Jakarta (ANTARA) - Kepala BPOM Taruna Ikrar hadir sebagai pembicara utama (main lecture) pada Seminar Ilmiah IASMED 2025 “Moving Forward: Indonesian Clinical Trial” yang diselenggarakan oleh asosiasi uji klinik di Indonesia yaitu The Indonesian Association for The Study of Medicinals/ (IASMED) pada Sabtu (18/1/2025). Pada kesempatan ini, Taruna Ikrar menyampaikan paparannya dengan tema “Pengawasan terhadap Sentra Uji Klinik yang dilakukan oleh BPOM”.
Seminar ilmiah ini menghadirkan para ahli uji klinik, seperti Prof. Dr. dr. Rianto Setiabudy, Prof. Arini Setiawati, dan juga Vice President of Drug Information Association (DIA) Korea, Singapore, and Southeast Asia Prof. Young Joo Park. Kegiatan ditujukan bagi para anggota IASMED sebagai forum bertukar informasi mengenai sentra uji klinik agar dapat meningkatkan kualitas dan jumlah uji klinik di Indonesia, termasuk multi regional clinical trial (MRCT).
Melalui tema yang diangkatnya, Kepala BPOM RI Taruna Ikrar memaparkan mengenai beberapa topik, yaitu mengenai peran strategis BPOM dalam pengawasan uji klinik di Indonesia serta mengenai sentra uji klinik berdasarkan Peraturan BPOM Nomor 8 Tahun 2024 tentang Tata Laksana Persetujuan Pelaksanaan Uji Klinik. Selain itu, Taruna Ikrar juga membahas tentang pentingnya peran sentra uji klinik dalam upayanya saat ini membawa BPOM sebagai otoritas pengawas obat dan makanan di Indonesia yang berkelas dunia dan diakui secara global dengan masuk sebagai WHO Listed Authority (WLA).
Lebih lanjut, Taruna Ikrar menjelaskan bahwa misi BPOM turut mendukung uji klinik di Indonesia, yaitu dengan memfasilitasi percepatan pengembangan dunia usaha obat dan meningkatkan efektivitas pengawasan obat.

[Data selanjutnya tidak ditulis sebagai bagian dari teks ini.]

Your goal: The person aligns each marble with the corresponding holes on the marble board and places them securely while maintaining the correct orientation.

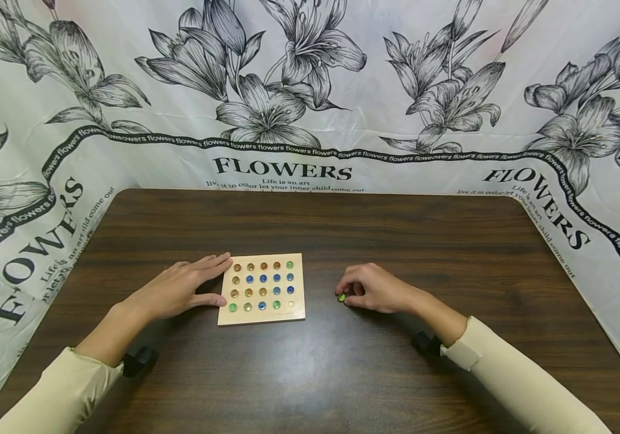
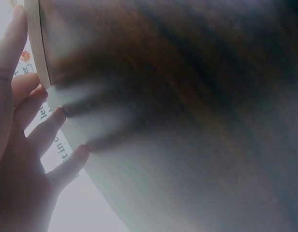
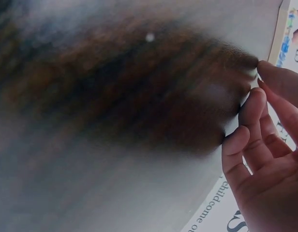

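Note:
A pale wooden board (image 1: pixel 255 317) with rows of round hollows lies flat on the table. Coloured glass marbles, amber, blue and green, sit in the hollows, while the one at the near right corner (image 1: pixel 290 304) shows pale wood. My left hand (image 1: pixel 187 288) touches the board's left side with its thumb and extended fingers. To the right of the board, my right hand (image 1: pixel 373 289) pinches a green marble (image 1: pixel 341 298) low over the tabletop; whether the marble touches the table I cannot tell. In the right wrist view, the marble is mostly hidden by the fingertips (image 3: pixel 259 67).
Both hands work over a dark brown wooden table (image 1: pixel 310 380). A white cloth (image 1: pixel 169 163) with flower drawings and lettering hangs behind and beside it. Black straps with small devices (image 1: pixel 139 360) sit at the wrists.

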`<move>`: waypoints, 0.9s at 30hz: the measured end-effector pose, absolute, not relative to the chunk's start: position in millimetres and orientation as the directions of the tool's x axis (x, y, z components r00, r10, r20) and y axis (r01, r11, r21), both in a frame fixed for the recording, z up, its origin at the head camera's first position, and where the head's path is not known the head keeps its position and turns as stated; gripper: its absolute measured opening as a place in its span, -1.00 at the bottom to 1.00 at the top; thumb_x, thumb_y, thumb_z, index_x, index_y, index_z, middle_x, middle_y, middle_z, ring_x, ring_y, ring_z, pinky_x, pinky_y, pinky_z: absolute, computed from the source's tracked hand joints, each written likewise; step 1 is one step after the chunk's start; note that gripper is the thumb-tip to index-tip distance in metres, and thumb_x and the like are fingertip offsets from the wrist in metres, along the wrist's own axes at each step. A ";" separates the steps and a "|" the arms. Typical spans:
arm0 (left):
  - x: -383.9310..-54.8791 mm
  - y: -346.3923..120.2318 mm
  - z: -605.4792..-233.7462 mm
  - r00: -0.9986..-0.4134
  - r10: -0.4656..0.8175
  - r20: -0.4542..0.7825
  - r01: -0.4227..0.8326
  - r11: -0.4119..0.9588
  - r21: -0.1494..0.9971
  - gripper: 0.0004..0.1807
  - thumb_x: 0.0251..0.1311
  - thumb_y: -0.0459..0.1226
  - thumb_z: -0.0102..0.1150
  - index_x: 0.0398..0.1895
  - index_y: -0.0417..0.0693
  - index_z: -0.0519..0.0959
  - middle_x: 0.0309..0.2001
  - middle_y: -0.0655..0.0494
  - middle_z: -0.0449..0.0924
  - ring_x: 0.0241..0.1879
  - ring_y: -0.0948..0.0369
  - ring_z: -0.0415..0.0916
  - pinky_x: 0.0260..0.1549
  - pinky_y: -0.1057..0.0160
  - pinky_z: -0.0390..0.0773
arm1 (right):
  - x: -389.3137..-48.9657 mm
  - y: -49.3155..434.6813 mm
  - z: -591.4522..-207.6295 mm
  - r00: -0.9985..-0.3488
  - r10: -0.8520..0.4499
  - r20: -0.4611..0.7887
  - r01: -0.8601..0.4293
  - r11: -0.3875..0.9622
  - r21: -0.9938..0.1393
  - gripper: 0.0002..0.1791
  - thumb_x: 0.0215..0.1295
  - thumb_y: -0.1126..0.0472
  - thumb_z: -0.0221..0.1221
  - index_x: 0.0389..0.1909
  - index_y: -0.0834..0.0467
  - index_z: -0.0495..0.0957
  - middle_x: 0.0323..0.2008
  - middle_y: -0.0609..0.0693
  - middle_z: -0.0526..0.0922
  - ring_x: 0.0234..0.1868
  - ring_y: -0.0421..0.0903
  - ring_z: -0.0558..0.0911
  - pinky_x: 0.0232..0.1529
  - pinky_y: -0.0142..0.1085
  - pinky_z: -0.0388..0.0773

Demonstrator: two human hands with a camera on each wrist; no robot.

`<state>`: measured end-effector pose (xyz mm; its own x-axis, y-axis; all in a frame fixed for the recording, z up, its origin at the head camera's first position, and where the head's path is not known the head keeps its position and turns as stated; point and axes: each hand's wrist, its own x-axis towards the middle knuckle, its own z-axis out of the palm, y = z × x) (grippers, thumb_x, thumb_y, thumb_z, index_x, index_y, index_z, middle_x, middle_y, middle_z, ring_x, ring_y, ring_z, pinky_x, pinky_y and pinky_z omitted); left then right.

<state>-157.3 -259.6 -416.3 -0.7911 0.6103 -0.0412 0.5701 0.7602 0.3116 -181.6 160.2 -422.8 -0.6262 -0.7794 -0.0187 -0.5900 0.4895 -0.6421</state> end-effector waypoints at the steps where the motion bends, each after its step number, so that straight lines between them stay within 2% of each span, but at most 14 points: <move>1: -157.3 -259.8 -416.4 -0.792 0.610 -0.041 0.570 0.761 0.312 -0.11 0.27 0.20 0.16 0.51 -0.12 0.24 0.51 -0.06 0.17 0.44 -0.10 0.19 0.20 -0.25 0.35 | -181.7 160.1 -423.0 -0.626 -0.779 -0.019 -0.590 0.490 -0.642 -0.82 0.21 0.33 0.37 -0.16 0.12 0.73 -0.26 -0.12 0.64 -0.46 -0.32 0.46 -0.42 -0.40 0.49; 17: -157.0 -258.7 -414.5 -0.796 0.603 -0.056 0.561 0.768 0.308 -0.12 0.27 0.20 0.16 0.51 -0.13 0.24 0.51 -0.06 0.17 0.44 -0.10 0.19 0.19 -0.28 0.34 | -187.5 141.9 -418.7 -0.638 -0.770 -0.003 -0.603 0.502 -0.620 -0.86 0.24 0.29 0.36 -0.18 0.09 0.72 -0.34 -0.19 0.61 -0.46 -0.30 0.50 -0.40 -0.39 0.51; 22: -157.2 -259.2 -414.8 -0.805 0.588 -0.082 0.542 0.784 0.302 -0.11 0.27 0.23 0.12 0.51 -0.10 0.24 0.51 -0.05 0.16 0.45 -0.10 0.17 0.16 -0.36 0.30 | -187.5 122.8 -412.7 -0.621 -0.784 -0.001 -0.619 0.491 -0.613 -0.87 0.25 0.28 0.35 -0.19 0.09 0.72 -0.37 -0.21 0.58 -0.48 -0.31 0.48 -0.41 -0.40 0.48; 27: -158.1 -259.2 -416.4 -0.806 0.587 -0.076 0.543 0.785 0.299 -0.11 0.26 0.23 0.14 0.50 -0.10 0.26 0.51 -0.05 0.18 0.44 -0.09 0.19 0.18 -0.33 0.30 | -184.5 101.7 -409.9 -0.591 -0.807 -0.003 -0.644 0.474 -0.601 -0.89 0.26 0.27 0.34 -0.20 0.08 0.71 -0.38 -0.21 0.56 -0.47 -0.31 0.48 -0.42 -0.43 0.45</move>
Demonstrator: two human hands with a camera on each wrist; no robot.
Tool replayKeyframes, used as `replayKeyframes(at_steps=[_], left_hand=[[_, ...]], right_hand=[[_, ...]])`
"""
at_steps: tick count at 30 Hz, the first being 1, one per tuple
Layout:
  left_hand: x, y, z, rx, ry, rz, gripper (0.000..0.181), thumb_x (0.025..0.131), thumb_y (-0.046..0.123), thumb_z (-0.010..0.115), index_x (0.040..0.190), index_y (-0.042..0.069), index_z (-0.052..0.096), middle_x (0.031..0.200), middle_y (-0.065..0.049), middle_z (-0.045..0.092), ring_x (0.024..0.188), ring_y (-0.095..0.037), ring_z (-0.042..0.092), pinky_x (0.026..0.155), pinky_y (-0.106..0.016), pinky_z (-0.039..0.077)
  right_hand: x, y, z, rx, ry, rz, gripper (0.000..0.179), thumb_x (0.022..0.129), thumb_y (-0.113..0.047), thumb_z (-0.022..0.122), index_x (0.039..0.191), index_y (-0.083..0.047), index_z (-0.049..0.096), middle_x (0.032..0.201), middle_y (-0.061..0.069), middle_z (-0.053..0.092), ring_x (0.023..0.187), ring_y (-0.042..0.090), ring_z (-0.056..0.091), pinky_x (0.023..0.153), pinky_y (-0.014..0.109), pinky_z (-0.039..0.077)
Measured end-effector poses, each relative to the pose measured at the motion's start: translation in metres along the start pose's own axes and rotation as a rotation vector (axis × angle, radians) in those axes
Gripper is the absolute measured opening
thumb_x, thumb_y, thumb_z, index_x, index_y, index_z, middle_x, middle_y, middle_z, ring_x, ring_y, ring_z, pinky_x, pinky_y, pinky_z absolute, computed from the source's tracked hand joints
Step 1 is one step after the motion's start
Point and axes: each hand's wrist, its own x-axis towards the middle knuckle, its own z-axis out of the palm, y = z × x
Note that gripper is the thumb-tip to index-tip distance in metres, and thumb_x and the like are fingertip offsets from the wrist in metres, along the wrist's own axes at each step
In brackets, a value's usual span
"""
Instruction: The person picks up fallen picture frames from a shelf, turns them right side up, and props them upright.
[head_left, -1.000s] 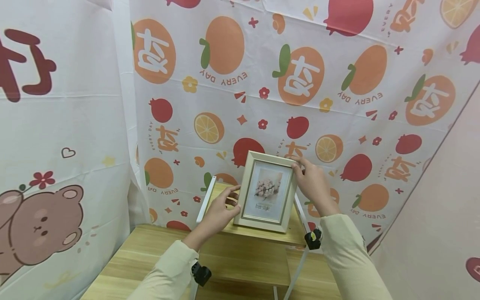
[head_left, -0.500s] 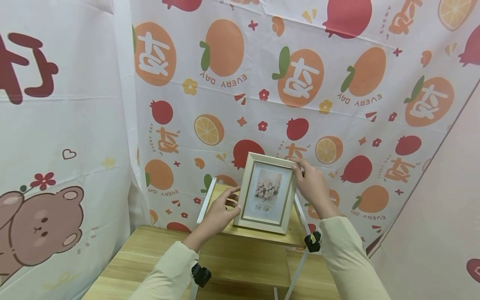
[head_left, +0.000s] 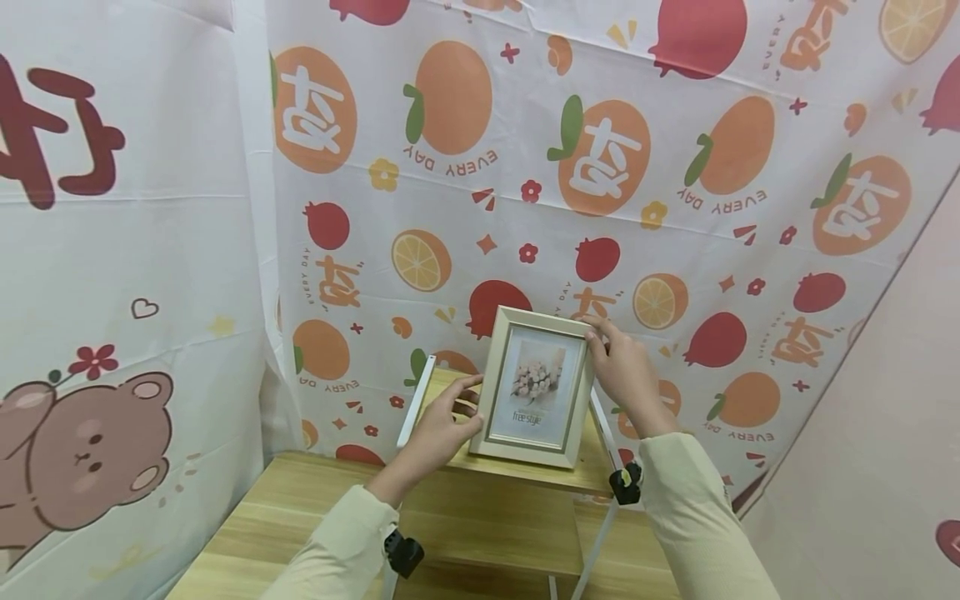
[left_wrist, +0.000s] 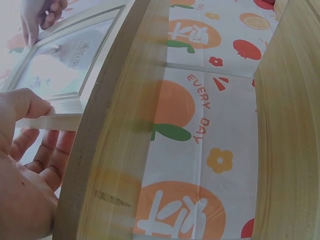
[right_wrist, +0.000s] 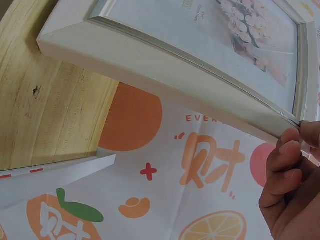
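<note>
A cream picture frame (head_left: 532, 387) with a flower print and the words "free style" stands upright, leaning back slightly, on the top board of a small wooden shelf (head_left: 517, 473). My left hand (head_left: 438, 425) holds its left edge; in the left wrist view the thumb (left_wrist: 32, 105) lies on the front border and the other fingers (left_wrist: 47, 150) curl behind. With my right hand (head_left: 626, 371) I pinch the upper right corner. In the right wrist view curled fingers (right_wrist: 285, 165) sit at that corner, the thumb partly cut off by the image edge. The frame's back is hidden.
White metal legs (head_left: 596, 542) carry the shelf, which stands on a wooden surface (head_left: 247, 517). A fruit-print cloth (head_left: 510, 208) hangs close behind. Another cloth with a bear (head_left: 97, 450) hangs at the left, and a pale wall (head_left: 885, 433) rises at the right.
The view shifts very slightly. Both hands keep their places on the picture frame, which stays where it was on the shelf.
</note>
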Motion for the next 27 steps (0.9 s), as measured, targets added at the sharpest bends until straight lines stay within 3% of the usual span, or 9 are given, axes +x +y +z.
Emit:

"Sistem regulatori BPOM menggunakan digitalisasi dalam proses bisnis untuk efisiensi dan transparansi, yaitu melalui pengajuan persetujuan pelaksanaan uji klinik (PPUK) dan mekanisme obat pengembangan baru (OPB)/investigational new drug (IND),” urai Taruna Ikrar.
Dalam melakukan proses bisnisnya, BPOM melibatkan tim ahli dan berkolaborasi dengan Kementerian Kesehatan serta Badan Riset dan Inovasi Nasional (BRIN) dalam melakukan sharing data untuk transparansi data uji klinik di Indonesia. Untuk penguatan sistem regulatori uji klinik, BPOM juga memanfaatkan Global Benchmarking Tools (GBT) dari WHO.
Taruna Ikrar menyebut bahwa dari pengawasan uji klinik yang dilakukan oleh BPOM ke sentra uji klinik dan pelaku uji klinik, ditemukan masih terdapat gap dalam hal pengetahuan, skill dan pengalaman para pelaku uji klinik, gap regulasi, dan gap infrastruktur sentra uji klinik terhadap persyaratan cara uji klinik yang baik (CUKB). “BPOM berupaya menjembatani gap tersebut dengan membantu sentra uji klinik melakukan mapping laboratorium riset dan sentra uji klinik, serta melakukan pengawalan pemenuhan CUKB dan cara pembuatan obat yang baik (CPOB),” jelas Kepala BPOM.